Bunuel wrote:
2 American men; 2 British men; 2 Chinese men and one each of Dutch, Egyptian, French and German persons are to be seated for a round table conference. If the number of ways in which only American pair is adjacent is equal to q*(6!), then what is the value of q ?
A. 30
B. 45
C. 60
D. 64
E. 72
There is probably a better solution than mine but I will approach this question by expanding a table into 10 slots and use a slotting method. The trick is at the end we divide by 10 because there are 10 options that form the same round table when there are 10 seats.

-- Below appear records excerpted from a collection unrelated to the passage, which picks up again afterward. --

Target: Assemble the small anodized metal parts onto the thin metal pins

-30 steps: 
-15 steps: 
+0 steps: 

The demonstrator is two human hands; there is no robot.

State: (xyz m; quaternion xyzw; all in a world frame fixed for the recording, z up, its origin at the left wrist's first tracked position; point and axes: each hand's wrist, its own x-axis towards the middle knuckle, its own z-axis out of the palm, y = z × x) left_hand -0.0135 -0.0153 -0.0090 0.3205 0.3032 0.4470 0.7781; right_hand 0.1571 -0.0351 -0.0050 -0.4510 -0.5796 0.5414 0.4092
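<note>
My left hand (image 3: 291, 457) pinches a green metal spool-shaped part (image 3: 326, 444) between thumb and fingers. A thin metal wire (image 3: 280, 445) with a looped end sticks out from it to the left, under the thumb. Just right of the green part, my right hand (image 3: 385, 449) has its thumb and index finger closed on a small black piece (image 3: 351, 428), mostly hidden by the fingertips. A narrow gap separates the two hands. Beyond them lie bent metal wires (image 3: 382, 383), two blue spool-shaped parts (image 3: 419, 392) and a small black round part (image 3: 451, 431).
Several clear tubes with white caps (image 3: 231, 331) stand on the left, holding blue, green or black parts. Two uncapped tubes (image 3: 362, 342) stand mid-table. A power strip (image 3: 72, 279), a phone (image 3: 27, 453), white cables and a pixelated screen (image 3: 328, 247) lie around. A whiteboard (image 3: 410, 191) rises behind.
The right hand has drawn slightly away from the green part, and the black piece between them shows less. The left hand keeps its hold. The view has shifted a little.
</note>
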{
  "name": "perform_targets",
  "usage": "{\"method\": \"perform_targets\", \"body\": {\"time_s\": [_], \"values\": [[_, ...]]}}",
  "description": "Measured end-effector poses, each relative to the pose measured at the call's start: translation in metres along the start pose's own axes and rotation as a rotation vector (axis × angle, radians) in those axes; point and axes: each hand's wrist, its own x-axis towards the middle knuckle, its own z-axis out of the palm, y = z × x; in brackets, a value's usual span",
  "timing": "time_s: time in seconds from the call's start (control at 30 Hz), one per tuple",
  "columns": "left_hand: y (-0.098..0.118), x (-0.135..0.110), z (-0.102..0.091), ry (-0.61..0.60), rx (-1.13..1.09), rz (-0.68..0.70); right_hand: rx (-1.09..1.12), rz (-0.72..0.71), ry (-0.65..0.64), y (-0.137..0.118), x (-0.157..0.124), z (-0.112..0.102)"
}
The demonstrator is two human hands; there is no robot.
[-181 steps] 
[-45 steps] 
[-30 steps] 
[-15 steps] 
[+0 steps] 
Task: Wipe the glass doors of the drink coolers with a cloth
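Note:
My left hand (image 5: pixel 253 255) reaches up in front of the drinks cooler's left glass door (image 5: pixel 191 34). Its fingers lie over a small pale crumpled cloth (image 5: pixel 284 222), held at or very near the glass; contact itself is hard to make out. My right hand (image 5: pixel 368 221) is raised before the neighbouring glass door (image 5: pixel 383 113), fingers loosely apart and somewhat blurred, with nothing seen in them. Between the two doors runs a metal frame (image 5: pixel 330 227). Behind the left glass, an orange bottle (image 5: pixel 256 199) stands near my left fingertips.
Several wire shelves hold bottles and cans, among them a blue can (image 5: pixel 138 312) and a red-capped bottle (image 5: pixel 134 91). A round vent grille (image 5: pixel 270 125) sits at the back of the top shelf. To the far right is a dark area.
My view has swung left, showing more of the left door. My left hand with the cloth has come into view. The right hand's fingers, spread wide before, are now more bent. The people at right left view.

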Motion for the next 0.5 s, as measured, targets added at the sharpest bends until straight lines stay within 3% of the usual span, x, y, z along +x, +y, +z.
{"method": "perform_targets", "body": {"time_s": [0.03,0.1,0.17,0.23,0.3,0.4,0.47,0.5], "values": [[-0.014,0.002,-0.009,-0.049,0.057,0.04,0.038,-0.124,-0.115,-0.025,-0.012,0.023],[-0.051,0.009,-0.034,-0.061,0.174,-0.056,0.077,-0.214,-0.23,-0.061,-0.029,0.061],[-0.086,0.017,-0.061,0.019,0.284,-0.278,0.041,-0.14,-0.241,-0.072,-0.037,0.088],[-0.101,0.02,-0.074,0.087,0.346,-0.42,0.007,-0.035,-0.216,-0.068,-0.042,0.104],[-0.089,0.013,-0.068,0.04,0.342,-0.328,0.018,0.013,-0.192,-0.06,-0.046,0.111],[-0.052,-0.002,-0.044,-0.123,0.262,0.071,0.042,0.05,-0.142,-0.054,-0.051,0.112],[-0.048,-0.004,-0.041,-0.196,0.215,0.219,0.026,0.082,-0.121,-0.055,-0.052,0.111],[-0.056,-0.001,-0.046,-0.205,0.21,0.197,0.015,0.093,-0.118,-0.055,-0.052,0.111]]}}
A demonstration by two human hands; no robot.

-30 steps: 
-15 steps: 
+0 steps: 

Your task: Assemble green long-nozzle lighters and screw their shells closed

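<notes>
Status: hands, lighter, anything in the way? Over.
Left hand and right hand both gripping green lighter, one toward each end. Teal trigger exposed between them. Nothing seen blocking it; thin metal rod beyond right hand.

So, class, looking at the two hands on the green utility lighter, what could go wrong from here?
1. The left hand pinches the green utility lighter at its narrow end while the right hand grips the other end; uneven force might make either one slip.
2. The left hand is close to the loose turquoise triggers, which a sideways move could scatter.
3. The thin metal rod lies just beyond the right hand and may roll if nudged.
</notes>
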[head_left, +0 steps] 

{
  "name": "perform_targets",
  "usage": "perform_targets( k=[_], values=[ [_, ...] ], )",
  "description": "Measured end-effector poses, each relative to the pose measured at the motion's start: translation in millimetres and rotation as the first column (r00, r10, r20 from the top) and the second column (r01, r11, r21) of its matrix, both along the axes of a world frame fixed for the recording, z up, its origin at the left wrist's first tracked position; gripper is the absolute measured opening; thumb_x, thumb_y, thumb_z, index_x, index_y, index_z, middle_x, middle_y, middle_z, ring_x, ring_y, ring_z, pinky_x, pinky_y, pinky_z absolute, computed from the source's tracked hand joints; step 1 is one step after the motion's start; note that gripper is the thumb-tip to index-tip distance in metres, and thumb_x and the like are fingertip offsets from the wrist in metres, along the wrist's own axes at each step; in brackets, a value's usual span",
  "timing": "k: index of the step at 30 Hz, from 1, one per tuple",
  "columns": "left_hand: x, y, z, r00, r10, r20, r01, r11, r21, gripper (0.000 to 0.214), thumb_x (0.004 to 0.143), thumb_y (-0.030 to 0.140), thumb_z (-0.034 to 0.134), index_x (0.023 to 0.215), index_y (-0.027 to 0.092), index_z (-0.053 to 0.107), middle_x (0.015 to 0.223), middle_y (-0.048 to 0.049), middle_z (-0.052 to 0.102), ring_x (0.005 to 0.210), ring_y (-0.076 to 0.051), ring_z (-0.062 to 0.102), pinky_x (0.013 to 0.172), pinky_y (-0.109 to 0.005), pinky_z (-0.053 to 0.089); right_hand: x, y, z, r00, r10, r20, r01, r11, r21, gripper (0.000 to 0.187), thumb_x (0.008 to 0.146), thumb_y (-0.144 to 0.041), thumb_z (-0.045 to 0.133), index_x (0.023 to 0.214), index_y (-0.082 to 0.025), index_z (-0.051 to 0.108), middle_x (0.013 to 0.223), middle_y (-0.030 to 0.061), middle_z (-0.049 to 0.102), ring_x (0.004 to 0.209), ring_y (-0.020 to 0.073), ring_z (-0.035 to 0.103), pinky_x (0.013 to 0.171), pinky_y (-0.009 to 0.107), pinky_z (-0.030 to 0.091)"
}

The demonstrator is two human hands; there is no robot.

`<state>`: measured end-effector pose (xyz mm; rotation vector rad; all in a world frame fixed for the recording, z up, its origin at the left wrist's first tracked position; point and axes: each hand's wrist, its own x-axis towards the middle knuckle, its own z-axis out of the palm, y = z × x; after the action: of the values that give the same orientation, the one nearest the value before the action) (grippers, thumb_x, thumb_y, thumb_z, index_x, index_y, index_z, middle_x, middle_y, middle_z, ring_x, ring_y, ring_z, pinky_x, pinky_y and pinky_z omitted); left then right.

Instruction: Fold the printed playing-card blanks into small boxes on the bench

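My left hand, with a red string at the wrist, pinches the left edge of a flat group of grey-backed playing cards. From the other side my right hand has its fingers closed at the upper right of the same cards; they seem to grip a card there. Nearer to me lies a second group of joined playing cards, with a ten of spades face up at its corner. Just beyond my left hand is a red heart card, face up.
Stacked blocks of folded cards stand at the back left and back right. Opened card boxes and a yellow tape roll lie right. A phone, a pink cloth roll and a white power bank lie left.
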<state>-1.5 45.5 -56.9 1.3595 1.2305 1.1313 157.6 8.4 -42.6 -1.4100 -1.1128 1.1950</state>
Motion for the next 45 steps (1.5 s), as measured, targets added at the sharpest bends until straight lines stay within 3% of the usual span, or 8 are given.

First, treat A1 and A2 as one unit (but at the end we have to multiply by 2 since we can swap the A's to form a new table). Then we have only 9 units, to begin with, there are 9! options using the slot method with the Americans paired, but we need to add the options where the A's are at the beginning and the end of the slots, as when we form the round table that results in the A's being together. Thus with those fixed, we have 8 slots in the middle, giving us 8! more options. Then we have 9! + 8! options or 8! * 10 with the A's paired up.
Next, we want to eliminate the options with (1) B's paired, (2) C's paired. Eliminating both (1) and (2) results in the options with both pairs B and C being eliminated twice, so we want to add back the options with (3) B and C both paired.
Thus the answer would look like this: 2 * (8! * 10 - (1) - (2) + (3)) / 10.
(1) and (2) conveniently have the same value. This is under the circumstance of the A's treated as one unit so we have only 9 slots now. Combining B's or C's gives us only 8 slots. Thus we start off with 8! selections, but again we need to consider the pair split up at the first and last slot. Using the pattern from above it is 7! options from that scenario. Also, don't forget the scenario with A's on the endpoints, that's another 7! options so we have 8! + 7!*2 options total. We need to multiply by 2 since we can swap the pairs' position.
Thus (1) = (2) = (8! + 7! * 2) * 2, and (1) + (2) = 8! * 4 + 7! * 8
(3) happens if both B and C are paired. Now we have only 7 slots with the pairs B and C treated as one unit, so 7! options. For one last time consider either B or C split up at the endpoints, and the other pair in between them, that would be 6! options. We get another 6! when we also consider the scenario with A's on the endpoints, therefore 7! + 6! * 2 options. We can swap B's or C's so multiply that by 4.
Thus (3) = (7! + 6! *2)*4 = 7! * 4 + 6! * 8
Finally, 2 * (8! * 10 - (1) - (2) + (3)) = \(2*(8!*10 - 8! * 4 - 7! * 8 + 7! * 4 + 6! * 8) = 2*(8!*6 - 7!*4 + 6!*8)\)
Divide by 6! to get \(2*(8*7*6 - 7*4 + 8) = 2*340 = 2*(7*44 +8) = 2*(312+8) = 2*320 = 640\).
Finally divide by 10 to get 64.
Ans: D